You know what food stamps are, those federal vouchers used by 42 million low-income Americans to buy food.
According to Reuters, the two gentlemen from New York called sugar-sweetened beverages the largest contributor to the growing obesity epidemic.
Said Bloomberg, ‘There’s nothing wrong with an occasional one. But the kids are dinking a enormous amount of full-sugar beverages.”
And then the American Beverage Association jumped into the fray and started swinging by insisting the proposition is “just another attempt by government to tell New Yorkers what they should eat and drink, and will only have an unfair impact on those who can least afford it.”
Sound familiar?
Well, it isn’t much different down here in Texas. Forty percent of New York’s public school children are obese. Here in Texas, it is 35%--and growing. (no pun intended)

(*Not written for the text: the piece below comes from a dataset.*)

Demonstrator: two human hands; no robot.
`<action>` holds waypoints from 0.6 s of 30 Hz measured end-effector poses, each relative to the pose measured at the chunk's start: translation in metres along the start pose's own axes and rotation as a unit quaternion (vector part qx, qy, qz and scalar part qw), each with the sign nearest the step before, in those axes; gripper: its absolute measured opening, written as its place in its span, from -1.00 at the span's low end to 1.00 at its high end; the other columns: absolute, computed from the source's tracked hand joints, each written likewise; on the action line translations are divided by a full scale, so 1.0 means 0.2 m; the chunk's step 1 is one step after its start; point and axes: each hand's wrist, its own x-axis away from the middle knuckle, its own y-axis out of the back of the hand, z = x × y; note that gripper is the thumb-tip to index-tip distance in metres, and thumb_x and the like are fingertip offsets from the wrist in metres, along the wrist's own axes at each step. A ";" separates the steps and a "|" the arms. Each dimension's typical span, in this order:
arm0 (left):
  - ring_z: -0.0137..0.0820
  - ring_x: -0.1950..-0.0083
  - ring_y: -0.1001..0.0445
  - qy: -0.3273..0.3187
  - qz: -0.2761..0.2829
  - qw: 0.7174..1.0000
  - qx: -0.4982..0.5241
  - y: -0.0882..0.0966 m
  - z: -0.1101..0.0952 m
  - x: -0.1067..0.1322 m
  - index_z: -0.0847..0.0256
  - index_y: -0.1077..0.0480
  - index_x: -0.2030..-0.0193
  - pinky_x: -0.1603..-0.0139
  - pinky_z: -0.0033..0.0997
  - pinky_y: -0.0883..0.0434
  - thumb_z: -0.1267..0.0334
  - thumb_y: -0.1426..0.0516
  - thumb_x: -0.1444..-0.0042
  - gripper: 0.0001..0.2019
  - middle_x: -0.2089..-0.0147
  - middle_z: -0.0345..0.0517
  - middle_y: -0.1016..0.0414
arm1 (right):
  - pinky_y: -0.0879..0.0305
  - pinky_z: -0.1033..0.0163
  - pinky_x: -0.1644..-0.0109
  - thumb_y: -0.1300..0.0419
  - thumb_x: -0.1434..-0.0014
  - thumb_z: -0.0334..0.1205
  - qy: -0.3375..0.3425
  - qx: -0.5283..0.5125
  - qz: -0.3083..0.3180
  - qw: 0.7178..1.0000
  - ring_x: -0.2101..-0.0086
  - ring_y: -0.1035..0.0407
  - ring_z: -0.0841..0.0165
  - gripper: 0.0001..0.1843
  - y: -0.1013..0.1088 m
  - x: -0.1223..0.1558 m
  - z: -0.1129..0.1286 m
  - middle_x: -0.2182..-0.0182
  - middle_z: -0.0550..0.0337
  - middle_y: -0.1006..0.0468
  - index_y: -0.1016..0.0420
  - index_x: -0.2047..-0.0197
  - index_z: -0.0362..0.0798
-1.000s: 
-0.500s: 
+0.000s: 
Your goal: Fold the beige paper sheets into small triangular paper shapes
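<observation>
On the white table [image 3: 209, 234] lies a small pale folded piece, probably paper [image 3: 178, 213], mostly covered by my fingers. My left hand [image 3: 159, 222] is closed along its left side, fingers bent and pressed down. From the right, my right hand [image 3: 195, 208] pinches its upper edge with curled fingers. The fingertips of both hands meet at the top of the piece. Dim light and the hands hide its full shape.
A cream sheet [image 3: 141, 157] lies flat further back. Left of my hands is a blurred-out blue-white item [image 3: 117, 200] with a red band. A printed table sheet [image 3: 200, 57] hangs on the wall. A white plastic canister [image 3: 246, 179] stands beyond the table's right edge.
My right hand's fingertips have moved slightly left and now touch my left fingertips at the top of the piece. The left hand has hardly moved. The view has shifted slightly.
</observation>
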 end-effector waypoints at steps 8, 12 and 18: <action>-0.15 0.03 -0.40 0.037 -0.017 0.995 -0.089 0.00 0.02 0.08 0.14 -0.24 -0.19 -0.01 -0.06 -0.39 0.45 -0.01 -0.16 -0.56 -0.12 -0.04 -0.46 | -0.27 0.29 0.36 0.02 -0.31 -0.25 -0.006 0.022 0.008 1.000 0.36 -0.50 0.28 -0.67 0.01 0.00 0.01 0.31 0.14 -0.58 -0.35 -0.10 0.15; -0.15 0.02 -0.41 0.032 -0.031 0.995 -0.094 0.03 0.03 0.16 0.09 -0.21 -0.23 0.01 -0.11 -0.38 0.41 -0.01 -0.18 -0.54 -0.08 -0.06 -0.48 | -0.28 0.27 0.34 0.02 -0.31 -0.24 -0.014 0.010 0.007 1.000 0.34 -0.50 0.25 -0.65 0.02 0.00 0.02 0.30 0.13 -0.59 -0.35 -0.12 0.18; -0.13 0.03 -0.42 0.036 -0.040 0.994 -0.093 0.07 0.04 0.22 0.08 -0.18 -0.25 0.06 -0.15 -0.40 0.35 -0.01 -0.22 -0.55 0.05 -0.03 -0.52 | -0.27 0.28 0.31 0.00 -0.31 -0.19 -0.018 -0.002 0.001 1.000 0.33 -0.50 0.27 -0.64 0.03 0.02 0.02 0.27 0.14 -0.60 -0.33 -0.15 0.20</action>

Now the food stamp regs do forbid purchase of harmful items such as tobacco and alcohol, but jiminy crickets, even a rocket scientist can get around that. Who out there has not witnessed items purchased with stamps or cards, then cash paid for the cigarettes or beer?
New York’s request has nothing to do with telling Americans what they can eat. All it does is state, ‘if we give you free money, then you are giving up the right to spend it anyway you wish. You must spend it according to the guidelines laid down.”

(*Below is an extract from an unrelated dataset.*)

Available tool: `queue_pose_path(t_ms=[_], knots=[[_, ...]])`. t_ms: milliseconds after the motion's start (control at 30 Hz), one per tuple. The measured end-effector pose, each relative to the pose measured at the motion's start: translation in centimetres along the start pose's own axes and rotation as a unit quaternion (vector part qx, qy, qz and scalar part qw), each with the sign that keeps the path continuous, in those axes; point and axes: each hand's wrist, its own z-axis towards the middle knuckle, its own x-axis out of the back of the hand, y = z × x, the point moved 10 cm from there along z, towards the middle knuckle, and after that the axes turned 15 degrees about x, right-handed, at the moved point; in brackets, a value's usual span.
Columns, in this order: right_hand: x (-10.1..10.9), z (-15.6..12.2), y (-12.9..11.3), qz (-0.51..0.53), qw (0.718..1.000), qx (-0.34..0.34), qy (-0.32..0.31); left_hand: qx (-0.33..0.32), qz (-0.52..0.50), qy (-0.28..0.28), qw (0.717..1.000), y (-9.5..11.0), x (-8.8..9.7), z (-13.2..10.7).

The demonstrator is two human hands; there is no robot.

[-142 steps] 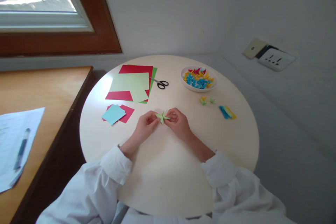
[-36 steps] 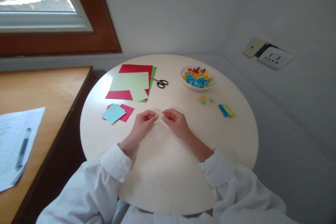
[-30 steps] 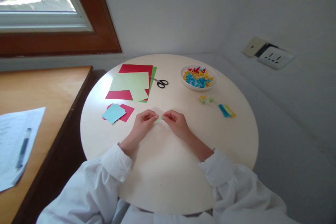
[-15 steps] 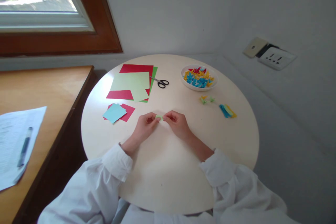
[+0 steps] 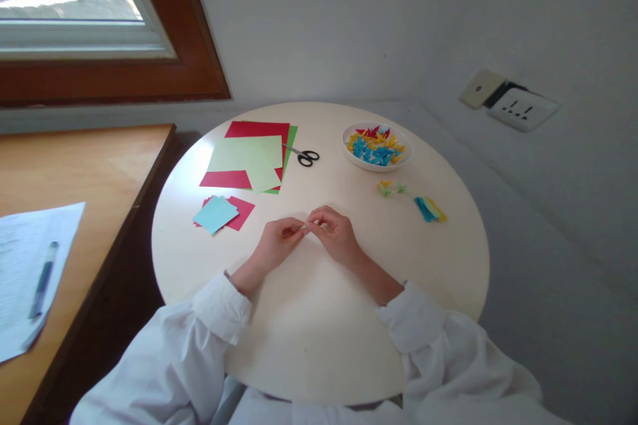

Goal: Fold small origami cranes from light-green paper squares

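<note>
My left hand (image 5: 280, 239) and my right hand (image 5: 333, 232) meet above the middle of the round white table (image 5: 319, 319). Both are closed in a pinch on a small piece of light green paper (image 5: 303, 227), most of which the fingers hide. To the left lie light blue paper squares (image 5: 216, 212) on top of red paper squares (image 5: 243, 214). On the right are small folded green and yellow paper pieces (image 5: 385, 190) and a bundle of blue and yellow folded paper (image 5: 429, 209).
A white dish (image 5: 356, 163) full of folded paper shapes stands at the back right. Black-handled scissors (image 5: 308, 158) lie against large light green and red sheets (image 5: 244, 151). A wooden desk (image 5: 109, 172) at the left bears written sheets (image 5: 20, 265) and a pen (image 5: 44, 282).
My hands have come together, the right one turning in over the left fingertips. Less of the green paper shows now. The view has shifted slightly.
</note>
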Motion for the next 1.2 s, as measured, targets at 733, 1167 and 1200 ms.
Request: queue_pose_path(t_ms=[733, 1167, 1200], knots=[[0.0, -0.6, 1.3, -0.026, 0.998, -0.050, -0.009, 0.011, -0.104, 0.043, 0.994, 0.1, 1.5, 0.3], [1.5, -0.8, 2.7, 0.046, 0.989, -0.121, 0.065, -0.029, -0.136, 0.041, 0.989, 0.4, 0.0, -0.2], [1.5, -0.8, 2.7, 0.051, 0.990, -0.119, 0.063, -0.029, -0.133, 0.050, 0.989, 0.3, 0.2, -0.2]])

What is difficult about that? And what is wrong about that?
On the other hand, people are mighty slick at finding ways around rules and regulations.
My wife and I were waiting to check out at a supermarket in Beaumont when the lady in front paid for her groceries with a Lone Star card. I didn’t think much about it until the checker handed her twenty-five dollars in cash. Then the lady used the card to pay for her teenage boy’s one liter orange drink, and once again received twenty-five dollars in cash. She laughed and told the cashier she needed extra cash for the boat in Lake Charles. (for those who don’t know, the boat is a gambling boat)

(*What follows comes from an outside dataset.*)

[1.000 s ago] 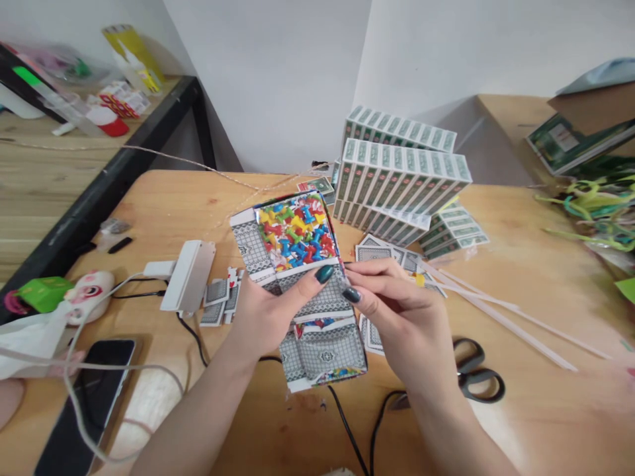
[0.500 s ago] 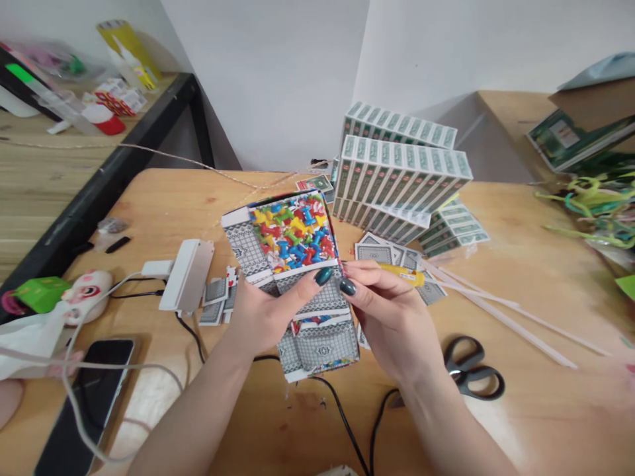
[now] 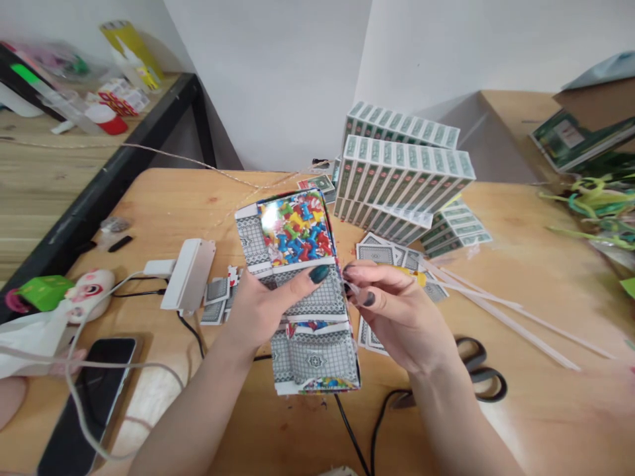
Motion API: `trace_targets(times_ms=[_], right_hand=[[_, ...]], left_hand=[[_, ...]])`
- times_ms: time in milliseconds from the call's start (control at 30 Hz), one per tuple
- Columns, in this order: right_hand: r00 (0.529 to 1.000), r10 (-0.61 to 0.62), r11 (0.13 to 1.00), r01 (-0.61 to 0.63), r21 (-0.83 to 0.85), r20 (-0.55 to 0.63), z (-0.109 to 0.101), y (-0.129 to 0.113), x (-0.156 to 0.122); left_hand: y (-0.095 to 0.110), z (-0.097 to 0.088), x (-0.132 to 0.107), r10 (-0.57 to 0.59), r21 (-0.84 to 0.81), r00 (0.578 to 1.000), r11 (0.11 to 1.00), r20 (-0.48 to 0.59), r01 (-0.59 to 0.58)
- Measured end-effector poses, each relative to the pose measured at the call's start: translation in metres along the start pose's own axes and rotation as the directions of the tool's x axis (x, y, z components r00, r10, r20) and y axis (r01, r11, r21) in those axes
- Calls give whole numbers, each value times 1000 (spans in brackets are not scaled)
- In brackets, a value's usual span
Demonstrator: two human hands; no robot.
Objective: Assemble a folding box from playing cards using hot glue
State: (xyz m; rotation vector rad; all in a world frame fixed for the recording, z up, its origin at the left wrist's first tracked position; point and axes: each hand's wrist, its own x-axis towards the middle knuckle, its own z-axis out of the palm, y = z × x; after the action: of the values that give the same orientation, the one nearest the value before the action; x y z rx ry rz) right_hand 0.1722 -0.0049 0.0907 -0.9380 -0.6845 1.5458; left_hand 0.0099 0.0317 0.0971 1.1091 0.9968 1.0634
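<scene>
My left hand (image 3: 268, 301) is closed around a box-like piece covered with playing cards (image 3: 317, 287), its thumb pressed across the front. The piece shows grey patterned card backs and a glossy panel picturing colourful push pins. At its right edge, my right hand (image 3: 391, 304) pinches with thumb and fingertips; what is between them is too small to make out. Behind those fingers, a yellow object (image 3: 421, 277) shows in part. Loose playing cards (image 3: 376, 253) lie beyond my right hand, and others (image 3: 214, 301) lie left of the piece.
Stacked card boxes (image 3: 407, 172) stand at the back. Pale strips (image 3: 510, 324) and black-handled scissors (image 3: 489, 383) lie to the right. At left are a phone (image 3: 89, 403), a white power strip (image 3: 188, 274) and cables. A black cable (image 3: 380, 423) runs along the front.
The card-covered piece has turned slightly, its lower end coming nearer. My right fingers have shifted and curled into a tighter pinch at its right edge. The left hand keeps its hold.
</scene>
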Motion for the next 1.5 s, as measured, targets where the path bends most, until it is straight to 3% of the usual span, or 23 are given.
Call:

I didn’t know welfare recipients could get cash, but when I went online, I discovered I was wrong. Recipients can receive a percentage of their benefits in cash-at least with the Lone Star card.
It isn’t my place to judge others, but you can’t help wondering upon witnessing another situation where a young couple, both seem perfectly healthy, paid for two baskets heaped with groceries with a Lone Star card.
Oh the other hand, when friends and acquaintances are subjected to various drug tests in order to keep their jobs, it somehow seems unfair that no such tests are required for those who apply for welfare. What it boils down to is that many must take drug tests to work so their taxes can buy drugs for those who do not have to take drug tests to draw welfare.
Am I wrong? If so, explain it to me.
Now this isn’t confined to just Texas and New York. The abuse is rampant across the entire country.
The LA Times reported that 69 million in California welfare funds to help the needy had been spent outside the state on a variety of luxuries including Las Vegas slot machines, Hawaiian vacations, and luxury cruises out of Miami.
How is that even possible when the benefit for a single parent of two is about $500.00 in California? It isn’t possible, which means those individuals have additional and unreported income. I think they call that fraud. Obviously those agencies involved are doing nothing about it.
I sympathize with the lady who told the president she feared for the American dream. We all should. This sort of abuse is pushing the dream far beyond our reach.
Let’s help those who really need it, not the moochers who are always trying to get something for nothing. Let’s hold their feet to the fire for once, not the American workers’.